§ **What you need to do**
From the listing below, give again exactly the lines from the line with "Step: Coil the" to the line with "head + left", ends included, without any pictures.
[[ Record extracts, beginning ]]
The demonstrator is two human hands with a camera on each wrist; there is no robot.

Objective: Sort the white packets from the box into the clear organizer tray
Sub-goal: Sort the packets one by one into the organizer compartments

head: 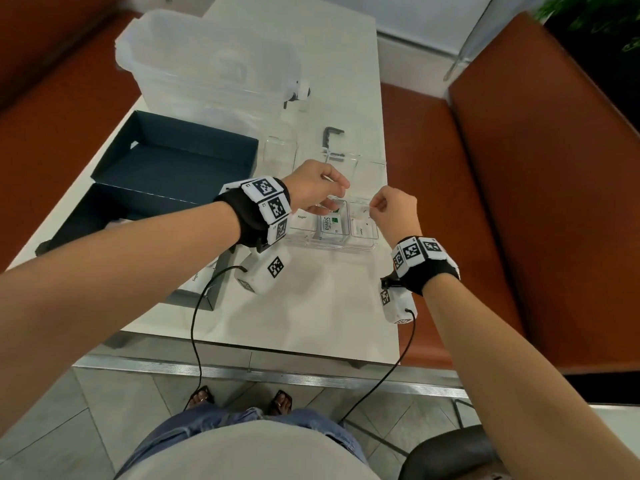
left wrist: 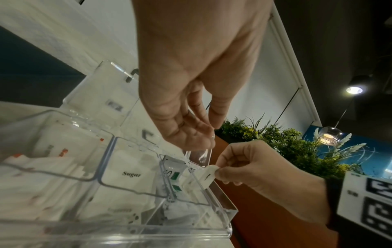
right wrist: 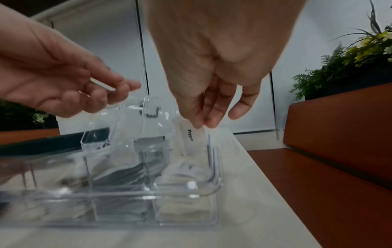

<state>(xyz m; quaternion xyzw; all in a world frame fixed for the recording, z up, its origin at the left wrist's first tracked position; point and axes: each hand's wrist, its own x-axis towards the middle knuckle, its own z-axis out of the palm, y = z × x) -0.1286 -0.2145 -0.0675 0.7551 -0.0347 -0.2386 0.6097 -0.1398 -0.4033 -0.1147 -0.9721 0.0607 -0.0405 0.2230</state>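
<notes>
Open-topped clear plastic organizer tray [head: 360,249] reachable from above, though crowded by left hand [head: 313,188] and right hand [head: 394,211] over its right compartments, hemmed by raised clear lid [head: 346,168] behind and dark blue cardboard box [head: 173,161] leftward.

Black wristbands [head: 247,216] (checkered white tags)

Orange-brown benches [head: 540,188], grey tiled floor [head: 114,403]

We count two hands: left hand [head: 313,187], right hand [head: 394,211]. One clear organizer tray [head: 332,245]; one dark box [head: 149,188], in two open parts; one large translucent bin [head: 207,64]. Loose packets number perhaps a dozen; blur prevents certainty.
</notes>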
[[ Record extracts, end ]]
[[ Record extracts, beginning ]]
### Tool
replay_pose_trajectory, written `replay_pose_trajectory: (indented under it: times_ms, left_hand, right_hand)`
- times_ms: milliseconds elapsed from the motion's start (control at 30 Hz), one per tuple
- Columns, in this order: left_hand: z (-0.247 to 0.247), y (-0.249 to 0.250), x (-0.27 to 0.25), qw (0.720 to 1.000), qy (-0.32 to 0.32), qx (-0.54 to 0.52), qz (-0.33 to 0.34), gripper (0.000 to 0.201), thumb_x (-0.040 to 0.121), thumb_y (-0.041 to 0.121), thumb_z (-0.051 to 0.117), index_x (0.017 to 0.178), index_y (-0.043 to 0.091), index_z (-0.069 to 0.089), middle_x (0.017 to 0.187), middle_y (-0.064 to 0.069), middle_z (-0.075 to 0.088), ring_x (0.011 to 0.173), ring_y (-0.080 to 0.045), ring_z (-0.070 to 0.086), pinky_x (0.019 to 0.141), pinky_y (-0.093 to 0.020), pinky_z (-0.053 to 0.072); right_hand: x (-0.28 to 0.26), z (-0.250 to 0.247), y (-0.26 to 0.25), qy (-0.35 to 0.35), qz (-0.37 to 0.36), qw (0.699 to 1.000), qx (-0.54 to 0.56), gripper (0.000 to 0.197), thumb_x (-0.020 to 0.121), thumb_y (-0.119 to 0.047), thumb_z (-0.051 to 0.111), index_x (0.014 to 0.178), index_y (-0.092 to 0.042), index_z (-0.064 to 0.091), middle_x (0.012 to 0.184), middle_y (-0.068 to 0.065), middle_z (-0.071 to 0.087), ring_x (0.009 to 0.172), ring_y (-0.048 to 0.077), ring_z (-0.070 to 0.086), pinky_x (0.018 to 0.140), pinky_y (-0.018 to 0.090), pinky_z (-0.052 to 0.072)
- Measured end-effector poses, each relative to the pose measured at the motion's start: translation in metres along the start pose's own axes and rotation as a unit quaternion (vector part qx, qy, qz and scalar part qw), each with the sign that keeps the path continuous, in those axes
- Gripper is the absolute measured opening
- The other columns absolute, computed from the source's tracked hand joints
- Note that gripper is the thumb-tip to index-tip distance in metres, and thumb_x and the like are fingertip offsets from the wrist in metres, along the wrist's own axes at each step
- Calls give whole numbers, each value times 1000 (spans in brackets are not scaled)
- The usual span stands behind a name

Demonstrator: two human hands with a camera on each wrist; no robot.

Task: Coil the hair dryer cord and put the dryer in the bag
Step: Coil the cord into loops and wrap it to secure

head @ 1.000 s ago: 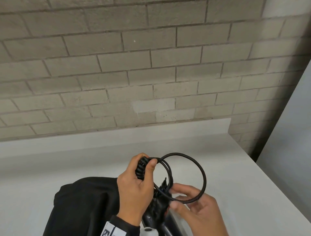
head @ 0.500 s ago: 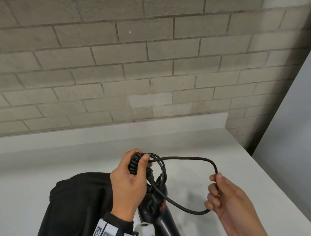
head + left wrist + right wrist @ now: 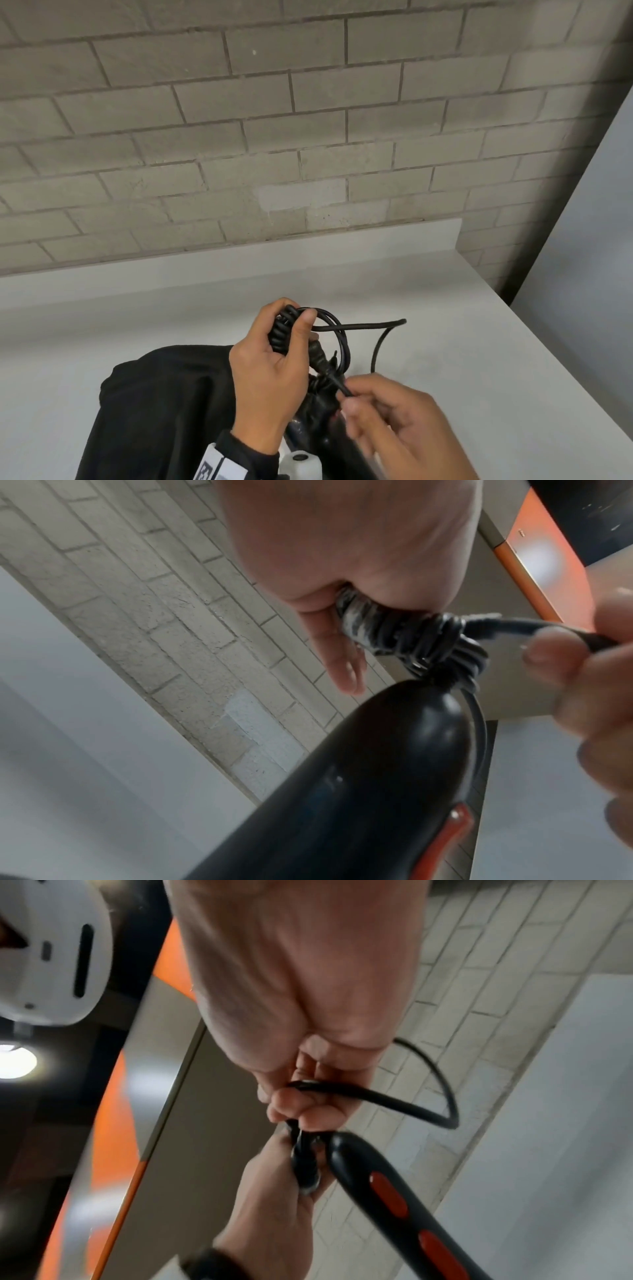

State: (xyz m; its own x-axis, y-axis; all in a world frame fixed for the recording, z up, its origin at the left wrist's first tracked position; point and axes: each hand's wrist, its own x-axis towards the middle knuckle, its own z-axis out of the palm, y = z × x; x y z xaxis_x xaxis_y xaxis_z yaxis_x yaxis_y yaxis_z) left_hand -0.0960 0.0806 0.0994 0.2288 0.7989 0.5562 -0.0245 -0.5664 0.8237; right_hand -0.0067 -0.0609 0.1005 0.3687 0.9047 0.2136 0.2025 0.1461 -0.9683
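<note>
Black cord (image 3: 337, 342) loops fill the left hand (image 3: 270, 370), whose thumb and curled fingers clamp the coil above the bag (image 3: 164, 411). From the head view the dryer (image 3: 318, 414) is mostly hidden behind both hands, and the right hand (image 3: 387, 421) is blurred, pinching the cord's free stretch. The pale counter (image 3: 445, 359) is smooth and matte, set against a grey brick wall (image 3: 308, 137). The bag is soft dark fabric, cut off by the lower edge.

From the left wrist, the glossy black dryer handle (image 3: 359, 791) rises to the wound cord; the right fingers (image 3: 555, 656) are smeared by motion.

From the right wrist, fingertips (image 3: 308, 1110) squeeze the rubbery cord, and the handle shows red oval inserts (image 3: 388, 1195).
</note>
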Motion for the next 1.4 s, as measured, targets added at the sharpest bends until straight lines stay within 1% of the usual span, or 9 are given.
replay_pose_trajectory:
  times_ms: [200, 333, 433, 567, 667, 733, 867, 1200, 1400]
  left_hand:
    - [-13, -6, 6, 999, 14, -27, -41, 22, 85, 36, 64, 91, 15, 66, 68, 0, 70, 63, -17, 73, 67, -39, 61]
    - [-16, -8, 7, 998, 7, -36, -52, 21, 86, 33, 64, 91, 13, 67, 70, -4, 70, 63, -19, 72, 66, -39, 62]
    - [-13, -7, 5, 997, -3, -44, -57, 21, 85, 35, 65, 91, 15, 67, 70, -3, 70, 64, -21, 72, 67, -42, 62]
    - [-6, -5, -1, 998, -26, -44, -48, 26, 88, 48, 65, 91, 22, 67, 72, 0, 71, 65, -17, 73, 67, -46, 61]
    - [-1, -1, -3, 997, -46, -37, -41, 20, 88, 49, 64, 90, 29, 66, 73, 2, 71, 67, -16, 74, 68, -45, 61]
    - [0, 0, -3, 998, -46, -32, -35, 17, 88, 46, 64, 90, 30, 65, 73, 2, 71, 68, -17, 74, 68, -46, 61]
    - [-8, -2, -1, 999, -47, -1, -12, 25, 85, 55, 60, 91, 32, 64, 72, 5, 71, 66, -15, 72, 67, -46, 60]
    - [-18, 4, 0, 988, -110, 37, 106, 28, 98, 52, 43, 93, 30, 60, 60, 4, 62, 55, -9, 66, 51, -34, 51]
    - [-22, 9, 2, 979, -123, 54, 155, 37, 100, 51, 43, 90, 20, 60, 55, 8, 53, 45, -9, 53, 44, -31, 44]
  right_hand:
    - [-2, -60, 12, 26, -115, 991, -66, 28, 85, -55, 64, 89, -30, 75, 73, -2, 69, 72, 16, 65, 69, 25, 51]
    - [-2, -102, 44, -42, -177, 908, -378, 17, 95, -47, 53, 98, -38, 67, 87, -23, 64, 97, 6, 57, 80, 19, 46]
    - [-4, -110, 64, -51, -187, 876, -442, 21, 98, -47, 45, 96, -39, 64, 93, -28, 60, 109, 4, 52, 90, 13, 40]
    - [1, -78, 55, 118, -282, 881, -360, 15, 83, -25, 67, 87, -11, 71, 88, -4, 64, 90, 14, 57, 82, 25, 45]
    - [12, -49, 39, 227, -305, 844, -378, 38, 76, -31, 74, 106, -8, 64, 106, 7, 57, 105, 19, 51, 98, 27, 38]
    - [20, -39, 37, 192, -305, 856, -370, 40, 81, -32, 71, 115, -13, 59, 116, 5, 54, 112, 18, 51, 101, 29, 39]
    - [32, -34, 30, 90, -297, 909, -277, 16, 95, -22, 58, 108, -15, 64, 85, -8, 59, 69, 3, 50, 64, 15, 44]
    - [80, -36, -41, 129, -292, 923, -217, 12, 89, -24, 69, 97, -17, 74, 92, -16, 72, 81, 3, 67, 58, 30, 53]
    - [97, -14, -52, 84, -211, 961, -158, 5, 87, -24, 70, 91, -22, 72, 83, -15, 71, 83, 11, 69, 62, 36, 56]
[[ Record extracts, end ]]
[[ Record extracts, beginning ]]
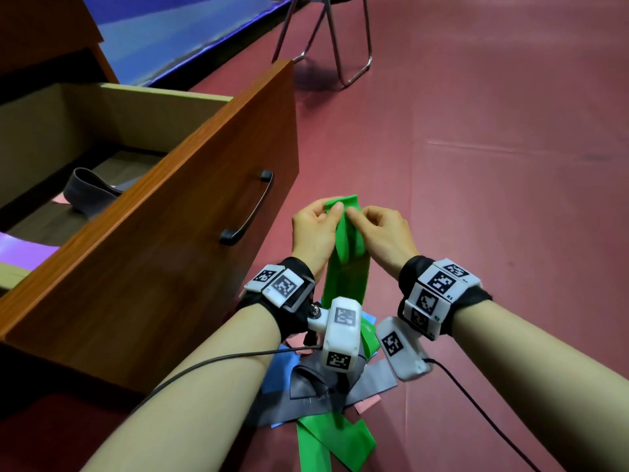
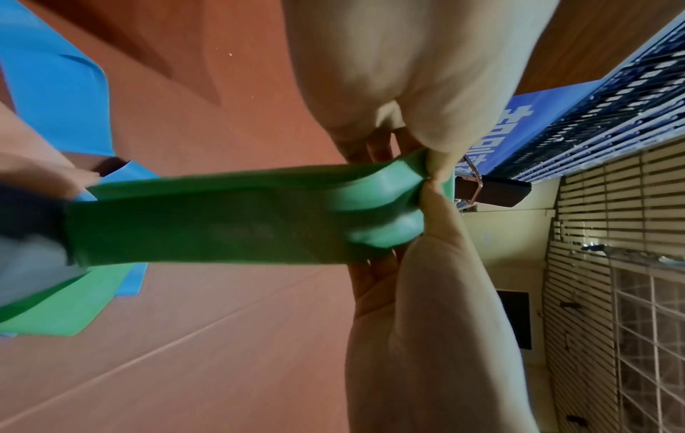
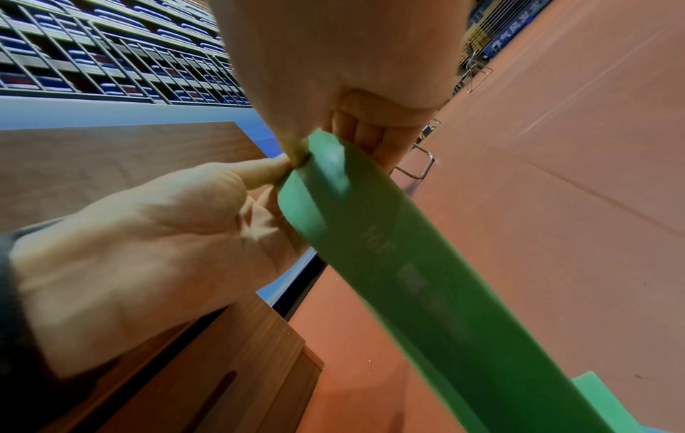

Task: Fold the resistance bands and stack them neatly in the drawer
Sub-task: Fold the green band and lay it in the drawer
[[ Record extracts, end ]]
§ **Answer space**
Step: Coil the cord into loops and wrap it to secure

head @ 1.000 s ago: 
head @ 0.500 s ago: 
head + left wrist + right wrist @ now: 

This output is finished.